Asking Questions to Shepherd – Observation and Open-ended

Often when we shepherd people, we will feel like the Lord has given us something to say but we will not know how to bring it up. Those conversations  in the back of the church building, at the end of a shepherding group meeting, or in the midst of a conversation can be extremely valuable if we are skilled. How are we to handle this situation? To not bring it up is to ignore the person. To barge in is to speak tactlessly and perhaps damage the relationship.  What to do? May I suggest the following, two step pattern that the Lord has taught me through much trial and error?

1. Start with a true observation (s).

2. Follow with an open-ended question.

For example, you might say,

“John, I noticed that last Sunday and this Wednesday you seemed down. “(True observation) “What has been happening lately?” (Open ended question).

“Bob, I was praying through the church list the other week and realized that your name is not on the covenant.” (True Observation) “Are you not a member? What is your thinking on that?”  (Open-ended question).

“Sarah, in shepherding group tonight you said, ‘God never wants us to suffer.'” (True Observation). “What verses do you base that belief on? Help me understand your thinking. ” (Open-ended question).

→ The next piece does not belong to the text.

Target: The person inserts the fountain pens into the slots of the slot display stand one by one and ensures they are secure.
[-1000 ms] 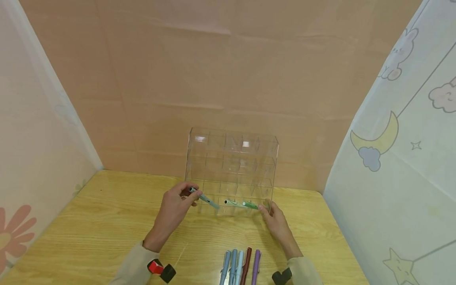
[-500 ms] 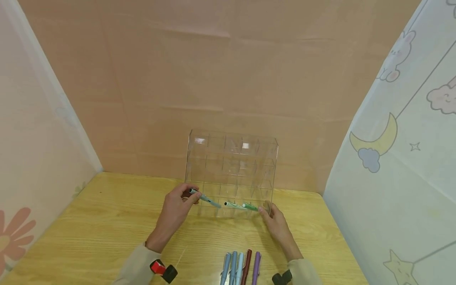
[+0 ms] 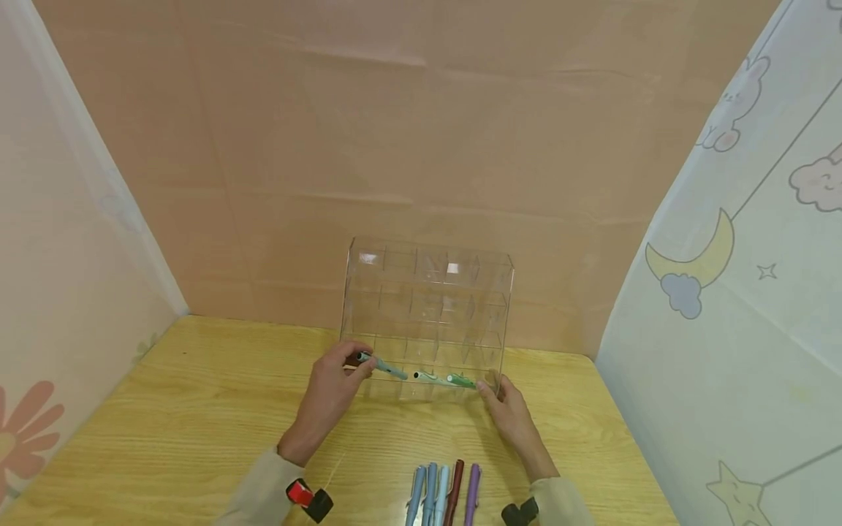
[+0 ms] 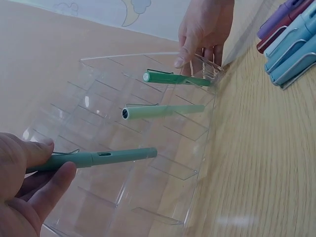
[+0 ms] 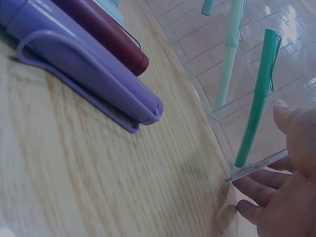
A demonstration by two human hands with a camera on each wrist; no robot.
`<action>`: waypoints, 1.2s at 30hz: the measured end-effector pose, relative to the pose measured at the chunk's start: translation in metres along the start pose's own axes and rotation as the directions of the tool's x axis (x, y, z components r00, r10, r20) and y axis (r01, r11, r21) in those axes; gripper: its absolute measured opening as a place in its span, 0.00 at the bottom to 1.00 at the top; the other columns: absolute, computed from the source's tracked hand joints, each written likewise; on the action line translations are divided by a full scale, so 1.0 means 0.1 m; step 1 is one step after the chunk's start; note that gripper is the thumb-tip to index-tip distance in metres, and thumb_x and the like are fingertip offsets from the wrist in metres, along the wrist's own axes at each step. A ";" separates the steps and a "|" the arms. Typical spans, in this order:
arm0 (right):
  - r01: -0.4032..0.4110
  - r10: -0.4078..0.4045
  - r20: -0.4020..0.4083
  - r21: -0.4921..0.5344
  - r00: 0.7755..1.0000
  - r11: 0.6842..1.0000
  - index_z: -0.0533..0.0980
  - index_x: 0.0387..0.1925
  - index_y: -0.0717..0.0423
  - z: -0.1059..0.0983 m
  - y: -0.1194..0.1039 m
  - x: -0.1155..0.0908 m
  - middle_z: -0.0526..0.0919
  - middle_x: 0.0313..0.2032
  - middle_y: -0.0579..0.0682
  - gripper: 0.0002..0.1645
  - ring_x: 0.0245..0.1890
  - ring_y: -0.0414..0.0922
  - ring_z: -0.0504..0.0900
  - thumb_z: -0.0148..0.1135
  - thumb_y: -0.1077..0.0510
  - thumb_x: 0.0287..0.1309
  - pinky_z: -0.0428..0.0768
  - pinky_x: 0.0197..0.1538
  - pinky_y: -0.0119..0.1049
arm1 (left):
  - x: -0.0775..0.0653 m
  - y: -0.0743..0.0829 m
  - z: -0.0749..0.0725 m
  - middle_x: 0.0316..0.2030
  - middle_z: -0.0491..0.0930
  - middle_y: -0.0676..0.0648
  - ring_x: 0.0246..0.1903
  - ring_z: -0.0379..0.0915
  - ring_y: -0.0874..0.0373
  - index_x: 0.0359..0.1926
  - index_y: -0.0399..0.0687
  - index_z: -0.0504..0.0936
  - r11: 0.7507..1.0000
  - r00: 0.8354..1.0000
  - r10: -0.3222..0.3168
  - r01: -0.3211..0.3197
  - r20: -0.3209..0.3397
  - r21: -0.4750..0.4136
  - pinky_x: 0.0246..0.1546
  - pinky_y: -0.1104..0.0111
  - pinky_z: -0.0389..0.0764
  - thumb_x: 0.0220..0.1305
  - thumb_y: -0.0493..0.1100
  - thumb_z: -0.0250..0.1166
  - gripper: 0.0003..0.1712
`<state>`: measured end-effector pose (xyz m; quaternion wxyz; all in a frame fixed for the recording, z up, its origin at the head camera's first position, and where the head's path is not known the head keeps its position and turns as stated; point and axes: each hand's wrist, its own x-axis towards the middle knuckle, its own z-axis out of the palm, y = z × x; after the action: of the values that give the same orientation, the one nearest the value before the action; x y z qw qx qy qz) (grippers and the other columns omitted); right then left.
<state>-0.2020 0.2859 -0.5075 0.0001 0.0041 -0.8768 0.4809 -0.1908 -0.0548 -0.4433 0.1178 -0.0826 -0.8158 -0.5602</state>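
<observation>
My left hand (image 3: 332, 383) pinches a teal pen (image 4: 106, 158) near its capped end. The pen slants down to the right, its far tip by the lower front compartments of a clear divided rack (image 3: 427, 307). At the rack's lower right corner, my right hand (image 3: 513, 416) grips the side wall, thumb in front and fingers behind. Inside the bottom row stand a pale green pen (image 4: 163, 111) and a bright green pen (image 5: 259, 98), the latter nearest the right thumb. Whether the teal pen's tip is inside a compartment I cannot tell.
On the wooden table (image 3: 217, 409), in front of the rack, lie a purple pen (image 3: 473, 493), a dark red pen (image 3: 454, 491) and several blue pens (image 3: 430, 493) side by side. An orange-brown sheet (image 3: 421, 146) hangs behind; printed sheets flank both sides.
My left hand has moved slightly right with the teal pen, bringing it closer to the rack's lower row. My right hand keeps its grip on the corner.
</observation>
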 end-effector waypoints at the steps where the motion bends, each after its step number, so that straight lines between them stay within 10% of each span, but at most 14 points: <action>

“Barb, last week you said to me that ‘I am having trouble with my sister-in-law.'”  (True Observation). I have been thinking about that all week. What did you mean by that? ” (Open-ended questions).

“Mary, last year you were wrestling with the issue of baptism.” (Observations). “How did that ever resolve itself? What is your current thinking on that issue?” (Open-ended question).

This type format give you an opportunity to express very real thoughts that the Holy Spirit has put on your heart AND still inquire as to what the other person is thinking. Once you ask the first open-ended question, you can follow up with more questions also.

As we seek to help different ones progress in their faith, may I commend this method to you?